[Aim of the exercise] From the data below, repeat exactly the lines from the line with "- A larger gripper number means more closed" to the line with "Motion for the", both included.

Collected data entries:

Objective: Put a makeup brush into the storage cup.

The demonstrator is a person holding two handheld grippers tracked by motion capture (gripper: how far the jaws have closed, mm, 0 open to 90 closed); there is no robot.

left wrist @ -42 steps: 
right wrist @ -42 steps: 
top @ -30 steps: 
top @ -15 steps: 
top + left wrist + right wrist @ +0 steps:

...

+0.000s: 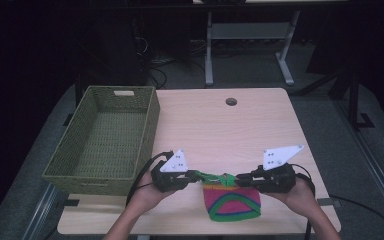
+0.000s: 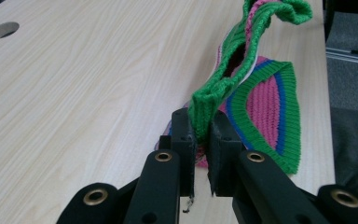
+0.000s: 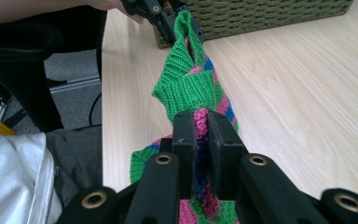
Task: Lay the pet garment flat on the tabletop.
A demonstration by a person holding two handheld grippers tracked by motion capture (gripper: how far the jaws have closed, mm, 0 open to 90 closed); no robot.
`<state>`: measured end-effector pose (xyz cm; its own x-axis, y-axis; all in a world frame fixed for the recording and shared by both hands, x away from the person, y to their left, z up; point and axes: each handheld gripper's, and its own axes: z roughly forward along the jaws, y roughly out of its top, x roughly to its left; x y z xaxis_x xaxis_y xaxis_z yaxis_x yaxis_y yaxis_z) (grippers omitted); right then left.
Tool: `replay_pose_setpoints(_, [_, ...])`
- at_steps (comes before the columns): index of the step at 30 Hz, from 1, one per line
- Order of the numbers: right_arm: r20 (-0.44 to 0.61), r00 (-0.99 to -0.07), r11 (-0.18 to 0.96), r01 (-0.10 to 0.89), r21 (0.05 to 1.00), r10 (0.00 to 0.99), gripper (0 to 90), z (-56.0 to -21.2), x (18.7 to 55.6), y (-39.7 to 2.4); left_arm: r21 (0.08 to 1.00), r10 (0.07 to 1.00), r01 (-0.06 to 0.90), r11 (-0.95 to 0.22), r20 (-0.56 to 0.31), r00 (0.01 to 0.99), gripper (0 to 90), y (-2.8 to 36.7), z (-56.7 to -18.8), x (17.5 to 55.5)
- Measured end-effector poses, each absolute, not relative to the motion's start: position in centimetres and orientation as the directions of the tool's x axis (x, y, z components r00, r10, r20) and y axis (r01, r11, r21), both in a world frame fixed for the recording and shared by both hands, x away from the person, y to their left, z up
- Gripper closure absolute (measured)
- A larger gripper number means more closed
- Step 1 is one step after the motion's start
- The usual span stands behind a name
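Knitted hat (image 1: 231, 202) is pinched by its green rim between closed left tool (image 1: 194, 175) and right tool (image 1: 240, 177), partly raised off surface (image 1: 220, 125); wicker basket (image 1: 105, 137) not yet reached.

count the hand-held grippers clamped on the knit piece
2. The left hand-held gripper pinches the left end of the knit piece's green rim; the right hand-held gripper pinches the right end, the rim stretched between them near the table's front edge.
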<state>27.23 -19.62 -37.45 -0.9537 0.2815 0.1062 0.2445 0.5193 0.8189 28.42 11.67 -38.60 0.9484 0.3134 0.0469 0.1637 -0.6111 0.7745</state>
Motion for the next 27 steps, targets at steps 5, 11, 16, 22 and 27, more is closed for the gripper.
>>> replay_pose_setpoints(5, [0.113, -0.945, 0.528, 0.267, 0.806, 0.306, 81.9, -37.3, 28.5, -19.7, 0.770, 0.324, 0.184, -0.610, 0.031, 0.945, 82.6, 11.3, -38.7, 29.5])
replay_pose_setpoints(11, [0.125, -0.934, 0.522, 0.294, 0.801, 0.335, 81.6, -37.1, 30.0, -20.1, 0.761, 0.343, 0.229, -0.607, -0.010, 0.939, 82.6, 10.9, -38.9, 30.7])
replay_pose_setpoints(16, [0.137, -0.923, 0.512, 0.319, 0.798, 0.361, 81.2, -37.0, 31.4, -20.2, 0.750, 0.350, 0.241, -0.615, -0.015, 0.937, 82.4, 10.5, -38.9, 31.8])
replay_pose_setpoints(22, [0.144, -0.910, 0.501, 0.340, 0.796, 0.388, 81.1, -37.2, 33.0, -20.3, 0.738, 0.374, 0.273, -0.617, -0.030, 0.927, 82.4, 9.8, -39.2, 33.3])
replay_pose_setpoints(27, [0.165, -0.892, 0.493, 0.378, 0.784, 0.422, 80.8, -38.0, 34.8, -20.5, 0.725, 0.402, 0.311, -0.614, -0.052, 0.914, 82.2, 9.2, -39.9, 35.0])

[Answer for the task]
- A larger gripper number means more closed
- Step 1 is one step after the motion's start
- The usual span stands behind a name
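Knitted hat (image 1: 231, 202) is pinched by its green rim between closed left tool (image 1: 194, 175) and right tool (image 1: 240, 177), partly raised off surface (image 1: 220, 125); wicker basket (image 1: 105, 137) not yet reached.

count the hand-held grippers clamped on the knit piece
2. The left hand-held gripper pinches the left end of the knit piece's green rim; the right hand-held gripper pinches the right end, the rim stretched between them near the table's front edge.
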<state>27.23 -19.62 -37.45 -0.9537 0.2815 0.1062 0.2445 0.5193 0.8189 28.42 11.67 -38.60 0.9484 0.3134 0.0469 0.1637 -0.6111 0.7745</state>
Motion for the next 27 steps, targets at steps 5, 11, 16, 22 and 27, more is closed for the gripper.

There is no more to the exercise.